**What the exercise asks**
Please copy each line below that contains the word "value".

**Provided data**
----

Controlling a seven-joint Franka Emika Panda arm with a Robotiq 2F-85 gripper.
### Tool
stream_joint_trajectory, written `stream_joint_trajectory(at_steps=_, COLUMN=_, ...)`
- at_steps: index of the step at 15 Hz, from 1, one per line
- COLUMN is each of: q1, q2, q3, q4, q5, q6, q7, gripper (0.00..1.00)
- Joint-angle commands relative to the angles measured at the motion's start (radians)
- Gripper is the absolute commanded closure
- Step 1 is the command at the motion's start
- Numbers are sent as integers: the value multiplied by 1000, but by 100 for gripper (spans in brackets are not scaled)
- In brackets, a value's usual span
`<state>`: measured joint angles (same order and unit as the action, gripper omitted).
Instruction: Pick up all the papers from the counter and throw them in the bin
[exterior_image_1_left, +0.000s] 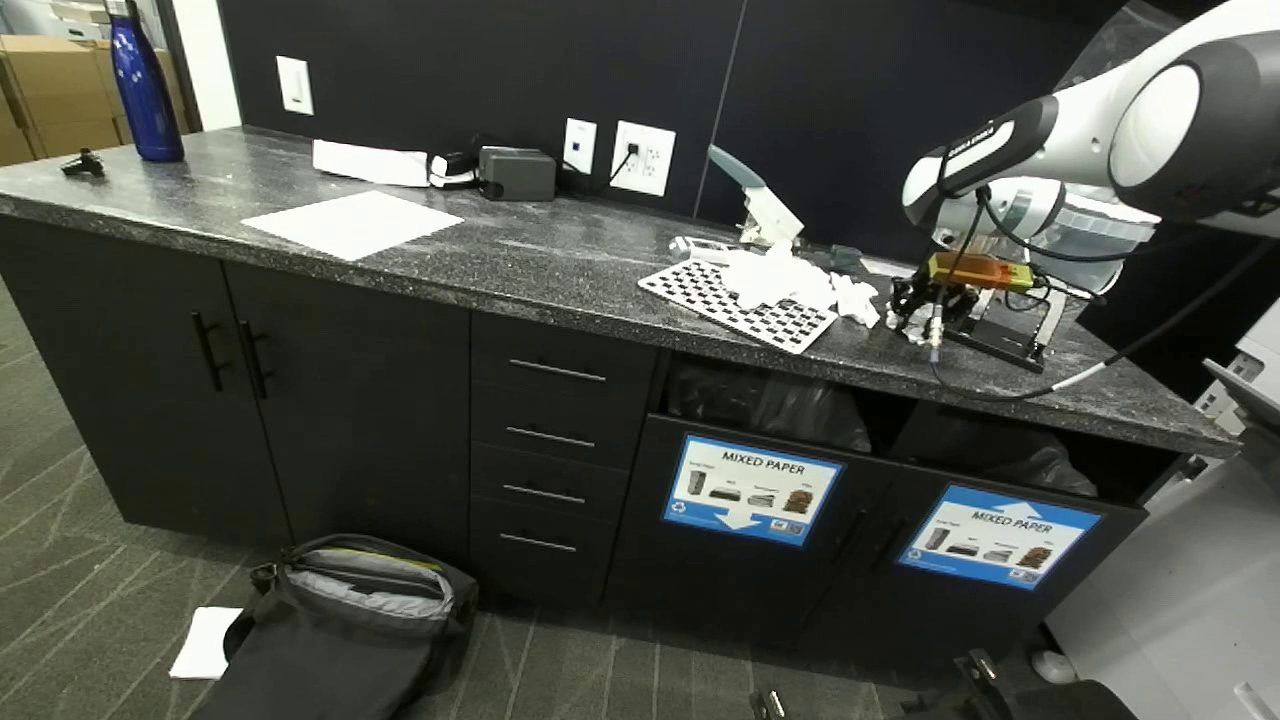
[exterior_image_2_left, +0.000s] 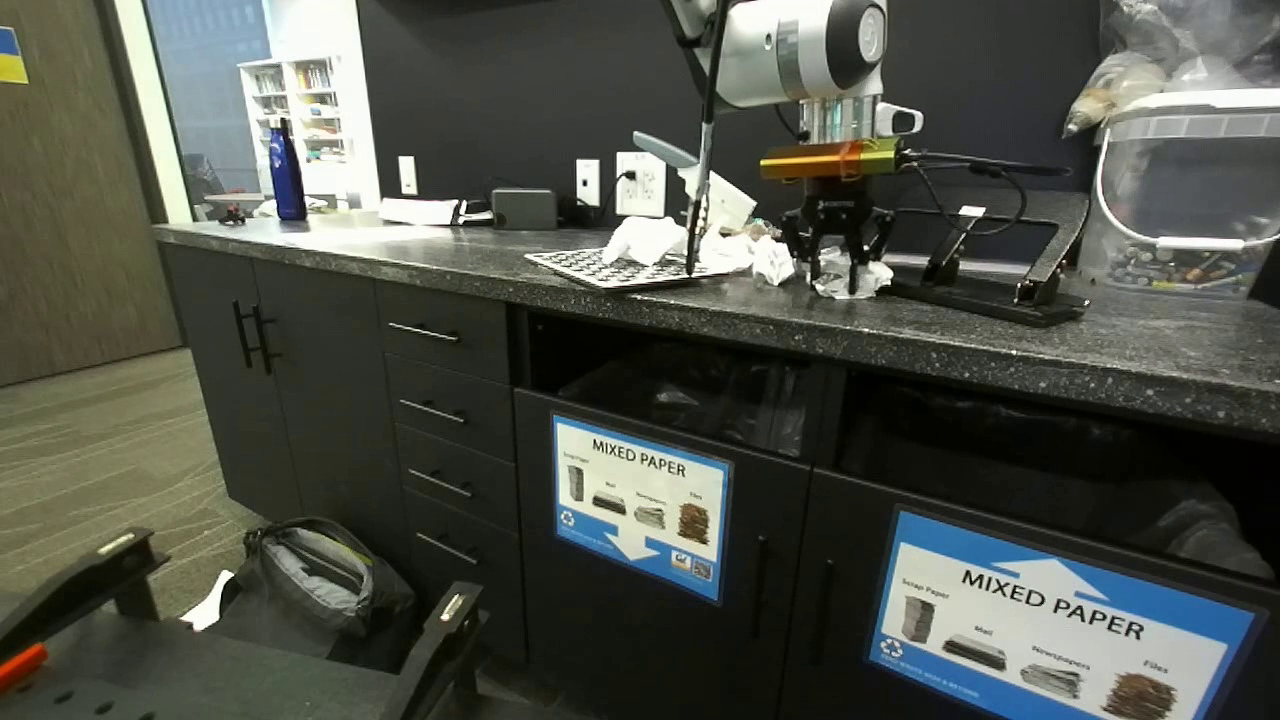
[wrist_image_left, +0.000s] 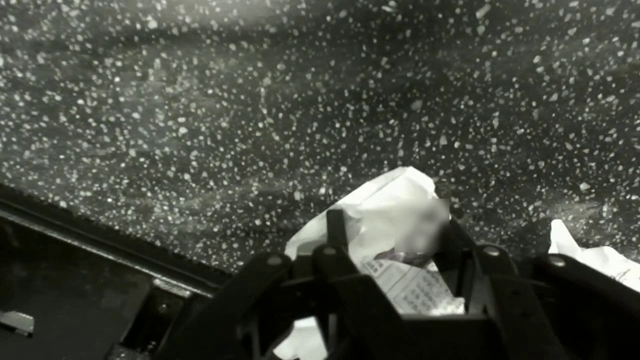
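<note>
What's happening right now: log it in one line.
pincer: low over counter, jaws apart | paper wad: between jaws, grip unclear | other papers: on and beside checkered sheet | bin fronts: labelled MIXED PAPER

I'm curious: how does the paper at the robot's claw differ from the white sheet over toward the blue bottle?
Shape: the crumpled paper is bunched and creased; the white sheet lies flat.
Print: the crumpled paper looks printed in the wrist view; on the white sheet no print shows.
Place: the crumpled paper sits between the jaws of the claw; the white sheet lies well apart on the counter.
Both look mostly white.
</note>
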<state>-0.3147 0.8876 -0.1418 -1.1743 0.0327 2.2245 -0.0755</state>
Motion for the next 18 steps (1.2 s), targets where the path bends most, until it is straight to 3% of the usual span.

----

**Written response**
- Numbers are sent as integers: the value multiplied by 1000, but by 100 for gripper (spans in brackets are not scaled)
- In brackets, a value's usual span

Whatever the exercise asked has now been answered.